The Gwalior residency was abolished upon Indian Independence at the stroke of midnight on 15 August 1947, when all treaty relations between the British crown and the princely states of India were nullified. The rulers of the states acceded to the Government of India between 1947 and 1950, and most of the Gwalior Residency, including Gwalior State, were incorporated into the new Indian state of Madhya Bharat, with Rampur and Benares going to Uttar Pradesh. Madhya Bharat was merged into Madhya Pradesh state on 1 November 1956.

== Population and Geography ==
The population of the residency was 2,187,612 in 1901, of whom Hindus numbered 1,883,038, or 86 percent; animists 170,316, or 8 percent; Muslims 103,430, or 4 percent; and Jains 30,129, or 1 percent.

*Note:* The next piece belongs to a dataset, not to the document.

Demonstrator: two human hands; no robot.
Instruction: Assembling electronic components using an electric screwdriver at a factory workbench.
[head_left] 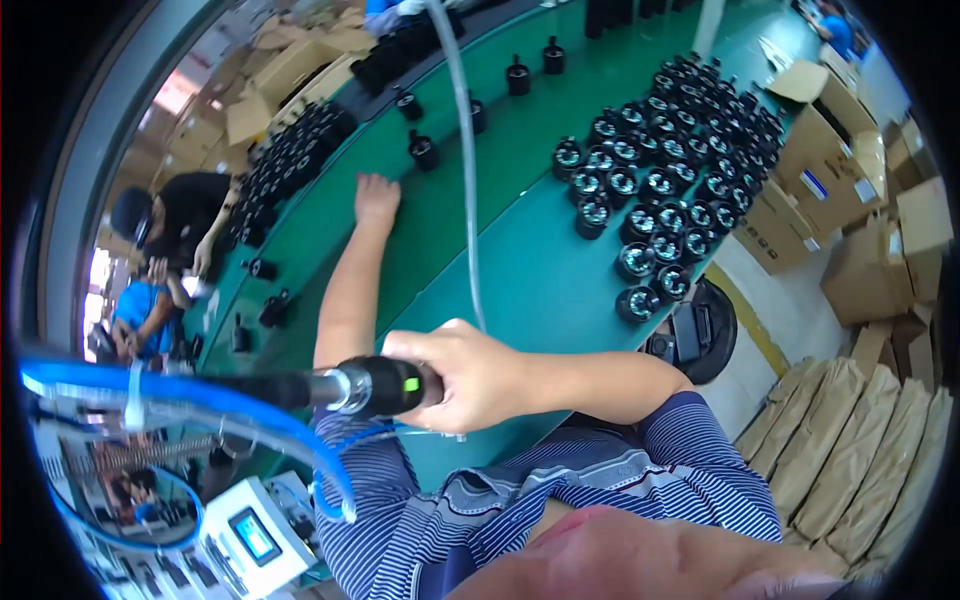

In 1901 the residency had an area of 17825 sqmi, 17020 sqmi of which belonged to Gwalior State. The density of population was 123 persons per square mile. By 1931 the population of the areas covered by the Residency had grown to over 3.5 million.

The charge contained 6820 villages and sixteen towns in 1901, of which the chief were Lashkar, Morar, Gwalior, Guna, Bhind, Bhilsa, Narwar, Ujjain and Chanderi. Bhilsa, Morena, Ujjain and Guna were the chief centres for the sale of grain, and Chanderi for the manufacture of fine cloth.